【11月19日 スタディツアー 報告】
11月19日(土)に新事業であるスタディーツアーを開催しました。訪問地は群馬県上野村です。朝大和を出発するときは、雨に見舞われ心配しましたが、上野村につくと雨も上がり、無事に見学をスタートできました。
最初の目的地、山村留学施設「かじかの里学園」では、園長先生からお話を聞きました。保育園から中学校まで一緒という関係性が固定されてしまう可能性もある村の子どもたちのなかに、学園の子どもたちが介入していくことによる活性化と、それを進めていく中での子どもたち同士や、地域と学園などの関係性の課題などがうかがえました。「場面場面の子どもたちの様子を切り取ってでは、子どもたちを見取ることはできない」という園長先生の言葉には、毎日顔を向き合う環境の中ならではの重みがありました。
外に目を向けると、学園の裏山で自分の身長ほどの深さの穴を掘り、楽しむ子供たちの元気な様子が見られました。
園長先生のお話は、ペレットストーブを囲んで行われました。ペレットとは、木工品づくりで発生した木くずから作られた固形燃料です。村の中にはこのペレットを燃料としてバイオマス発電も行われており、エネルギーが地産地消されています。また、木工品職人のIターンUターン者受け入れによる雇用の創出など、村の豊富な森林を生かした林業を中心とした自給自足の生活へと推移しているとのことでした。
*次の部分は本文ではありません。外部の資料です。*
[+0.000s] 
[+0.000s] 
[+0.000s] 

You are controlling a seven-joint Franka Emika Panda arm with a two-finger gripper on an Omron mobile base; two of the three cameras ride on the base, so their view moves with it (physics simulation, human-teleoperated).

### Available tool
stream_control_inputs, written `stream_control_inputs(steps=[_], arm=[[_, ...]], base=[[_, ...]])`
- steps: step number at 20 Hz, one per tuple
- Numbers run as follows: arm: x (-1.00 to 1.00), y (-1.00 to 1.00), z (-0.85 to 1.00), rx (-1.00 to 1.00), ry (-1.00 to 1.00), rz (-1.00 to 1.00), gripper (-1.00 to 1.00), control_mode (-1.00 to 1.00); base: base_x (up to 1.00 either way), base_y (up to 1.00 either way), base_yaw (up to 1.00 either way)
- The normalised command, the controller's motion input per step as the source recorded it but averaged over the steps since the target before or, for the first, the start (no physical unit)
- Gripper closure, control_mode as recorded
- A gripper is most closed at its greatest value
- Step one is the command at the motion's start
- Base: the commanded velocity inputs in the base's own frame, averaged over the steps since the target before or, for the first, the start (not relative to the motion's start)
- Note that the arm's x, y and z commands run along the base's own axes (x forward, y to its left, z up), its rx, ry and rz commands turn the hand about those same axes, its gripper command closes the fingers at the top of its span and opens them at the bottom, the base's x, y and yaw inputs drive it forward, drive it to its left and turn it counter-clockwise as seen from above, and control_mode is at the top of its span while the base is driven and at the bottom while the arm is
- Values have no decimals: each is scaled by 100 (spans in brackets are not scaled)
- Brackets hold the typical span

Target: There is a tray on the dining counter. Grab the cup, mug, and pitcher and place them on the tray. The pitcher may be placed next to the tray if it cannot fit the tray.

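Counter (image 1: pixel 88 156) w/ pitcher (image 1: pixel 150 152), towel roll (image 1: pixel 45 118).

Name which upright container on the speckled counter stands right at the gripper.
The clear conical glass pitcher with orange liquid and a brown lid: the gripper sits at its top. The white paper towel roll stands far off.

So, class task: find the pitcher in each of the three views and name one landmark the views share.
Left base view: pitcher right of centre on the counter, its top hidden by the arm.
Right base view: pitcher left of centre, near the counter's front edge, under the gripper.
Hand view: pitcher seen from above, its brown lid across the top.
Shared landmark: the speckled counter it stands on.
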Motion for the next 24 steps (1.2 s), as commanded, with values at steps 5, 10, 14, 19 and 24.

2つ目の訪問地は、「慰霊の園」です。ここは、1985年に上野村で発生した日航ジャンボ機墜落事故の慰霊施設です。遺留品や当時の記録などから、事故当時の様子や上野村がどのように事故に対応したのかを知ることができました。また、犠牲者の名前が記された慰霊塔をはじめ整然と保たれた施設の様子から、その後も上野村が事故と向き合ってきたことがうかがえました。
3つ目の訪問地村内観光施設「まほーばの森」では、吊り橋の高さに驚きながらも、上野村の雄大な自然を感じました。
これまで、Ed.ベンチャーの各事業で、新自由主義や格差社会への批判的なまなざしを学んできました。今回の上野村の訪問で、外的資源の導入や地産地消による循環型社会への取り組みなど、「地元の資源を活用し、大きな利益を追求することはせずに、持続できる社会を目指す」という新たな社会の形を知ることができました。
【10月28日 事前学習会 報告】
渋谷学習センターにてスタディツアー事前学習会を行いました。
ツアー訪問地である群馬県上野村の村長を40年間務めた黒澤丈夫氏について書かれた、「誇りについて 上野村長黒澤丈夫の遺訓から」(藤井浩:上毛新聞社)の文献報告をしました。福祉・産業・教育などに関する取り組みなどの黒澤氏の村づくりの考え方から、上野村の取り組みの根底にある助け合い、守りあいの精神を紹介しました。また担当から事前見学の報告を行い、実際に訪れる上野村について、知ってもらいました。
報告の後、参加者による意見交換を行いました。「上野村の教育の目的・どこで活躍する人材を育てるようとしているのか」「様々な取り組みが可能な経済的基盤となっているものはなにか」「黒澤村長の村づくりの理念の継続」などの意見が出ました。
上野村を知るとともに、ツアー当日に向けて課題の整理がされました。